Cepat sekali gadis itu langsung merubah jurus-jurusnya! Dan
dia segera merapalkan ajian yang sangat diandalkannya itu, dengan pedang Naga
Geni. Seketika itu juga Pandan Wangi berkelebatan sangat cepat bagai sebuah
bayangan saja Sedangkan pedangnya yang memancarkan warna merah menyala bagai
besi terbakar, berkelebat cepat membabat musuh-musuhnya.
"Aaakh...!" satu teriakan terdengar melengking
tinggi, bersamaan dengan ambruknya salah seorang lawannya dengan dada terbelah!
Belum hilang suara jeritan tadi, langsung disusul dengan
satu pekikan melengking tinggi! Dan disusul lagi dengan dua orang yang roboh
sekaligus! Pandan Wangi benar-benar mengamuk bagai singa betina yang kehilangan
anak. Dia tidak lagi memberikan kesempatan pada lawannya untuk balas menyerang.
Pedang pusaka yang ada di tangannya terus-menerus berkelebat cepat seirama
dengan gerak tubuhnya yang sulit diikuti oleh mata biasa.
Setiap kibasan pedangnya, berarti satu nyawa! Kalaupun
sempat mengelak, pasti sudah terluka oleh sambaran cahaya merah yang memancar
dari pedang Naga Geni. Meskipun mereka rata-rata memiliki ilmu silat yang cukup
tinggi, namun tidak kuasa membendung arus emosi yang meledak-ledak dalam dada
Pandan Wangi. Lebih-lebih melawan aji 'Naga Wisa' dan pedang Naga Geni yang
tergabung jadi satu!
Maka dalam waktu yang tidak berapa lama, Pandan Wangi telah
merobohkan enam orang dari sepuluh orang yang mengeroyoknya. Sementara dua
orang yang masih hidup, berhasil meloloskan diri! Dan kini tinggal dua orang
lagi yang masih mampu bertahan meskipun tubuh mereka sudah berlumuran darah.
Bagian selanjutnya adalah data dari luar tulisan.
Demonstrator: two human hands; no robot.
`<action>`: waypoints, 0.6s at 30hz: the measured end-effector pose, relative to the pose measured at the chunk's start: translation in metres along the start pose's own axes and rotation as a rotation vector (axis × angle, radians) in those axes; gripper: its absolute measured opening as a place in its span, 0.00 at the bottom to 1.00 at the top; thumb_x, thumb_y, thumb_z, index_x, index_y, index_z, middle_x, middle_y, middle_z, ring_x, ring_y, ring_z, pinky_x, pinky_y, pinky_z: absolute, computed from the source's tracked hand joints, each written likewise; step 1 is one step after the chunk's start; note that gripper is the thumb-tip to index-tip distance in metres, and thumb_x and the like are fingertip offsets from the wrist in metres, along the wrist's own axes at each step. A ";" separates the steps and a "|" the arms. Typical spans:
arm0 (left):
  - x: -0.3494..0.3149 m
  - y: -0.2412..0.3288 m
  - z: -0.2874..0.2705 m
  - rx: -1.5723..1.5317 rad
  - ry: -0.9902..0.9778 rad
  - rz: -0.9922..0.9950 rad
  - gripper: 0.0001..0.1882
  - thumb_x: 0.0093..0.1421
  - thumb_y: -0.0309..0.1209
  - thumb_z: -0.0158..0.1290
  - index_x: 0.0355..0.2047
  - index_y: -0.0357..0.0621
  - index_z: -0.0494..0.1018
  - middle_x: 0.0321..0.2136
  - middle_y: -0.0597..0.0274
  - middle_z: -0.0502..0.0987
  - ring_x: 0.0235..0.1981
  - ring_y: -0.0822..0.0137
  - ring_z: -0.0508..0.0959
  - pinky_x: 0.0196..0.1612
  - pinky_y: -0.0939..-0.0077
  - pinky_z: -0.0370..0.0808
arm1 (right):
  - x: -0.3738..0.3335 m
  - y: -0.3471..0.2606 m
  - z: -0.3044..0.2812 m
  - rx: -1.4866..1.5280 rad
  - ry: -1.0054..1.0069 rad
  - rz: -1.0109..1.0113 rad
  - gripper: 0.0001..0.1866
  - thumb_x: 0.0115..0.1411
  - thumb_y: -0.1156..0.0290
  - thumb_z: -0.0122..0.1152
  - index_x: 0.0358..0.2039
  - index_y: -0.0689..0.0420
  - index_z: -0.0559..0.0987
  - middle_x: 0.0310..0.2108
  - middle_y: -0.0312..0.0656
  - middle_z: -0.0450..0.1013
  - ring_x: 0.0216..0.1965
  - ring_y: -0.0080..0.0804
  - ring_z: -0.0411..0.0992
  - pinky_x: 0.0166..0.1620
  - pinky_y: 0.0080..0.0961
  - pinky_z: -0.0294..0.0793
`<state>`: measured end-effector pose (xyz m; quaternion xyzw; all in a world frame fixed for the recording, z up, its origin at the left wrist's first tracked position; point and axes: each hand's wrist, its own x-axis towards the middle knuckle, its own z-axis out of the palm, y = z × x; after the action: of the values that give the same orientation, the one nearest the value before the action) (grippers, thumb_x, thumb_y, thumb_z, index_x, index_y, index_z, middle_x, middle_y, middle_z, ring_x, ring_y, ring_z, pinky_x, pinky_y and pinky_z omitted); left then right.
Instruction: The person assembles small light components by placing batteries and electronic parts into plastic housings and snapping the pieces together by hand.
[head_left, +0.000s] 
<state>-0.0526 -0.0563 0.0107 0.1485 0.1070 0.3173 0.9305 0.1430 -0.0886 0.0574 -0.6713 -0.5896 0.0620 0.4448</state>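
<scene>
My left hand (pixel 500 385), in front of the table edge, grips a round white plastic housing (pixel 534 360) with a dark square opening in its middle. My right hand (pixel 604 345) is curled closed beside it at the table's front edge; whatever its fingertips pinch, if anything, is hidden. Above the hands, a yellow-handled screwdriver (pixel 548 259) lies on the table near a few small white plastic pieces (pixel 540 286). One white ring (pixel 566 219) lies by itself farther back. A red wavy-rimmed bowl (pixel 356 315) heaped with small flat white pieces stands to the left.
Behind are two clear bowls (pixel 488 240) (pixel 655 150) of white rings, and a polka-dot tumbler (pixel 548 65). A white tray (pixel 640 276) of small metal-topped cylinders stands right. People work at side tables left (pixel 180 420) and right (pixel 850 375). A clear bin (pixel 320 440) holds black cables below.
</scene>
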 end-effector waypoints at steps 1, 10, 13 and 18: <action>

"Ini yang terakhir, hiyaaa...!" teriak Pandan
Wangi keras.
Secepat kilat tubuh gadis itu melompat dan bersalto beberapa
kali di udara sambil mengibaskan pedangnya. Tak berapa lama kemudian, pekikan-pekikan
yang melengking tinggi terdengar menyayat hati disusul dengan ambruknya dua
orang yang tersisa! Sejenak Pandan Wangi menarik napas panjang dan berdiri
beberapa saat di antara mayat-mayat yang bergelimpangan di sekitarnya.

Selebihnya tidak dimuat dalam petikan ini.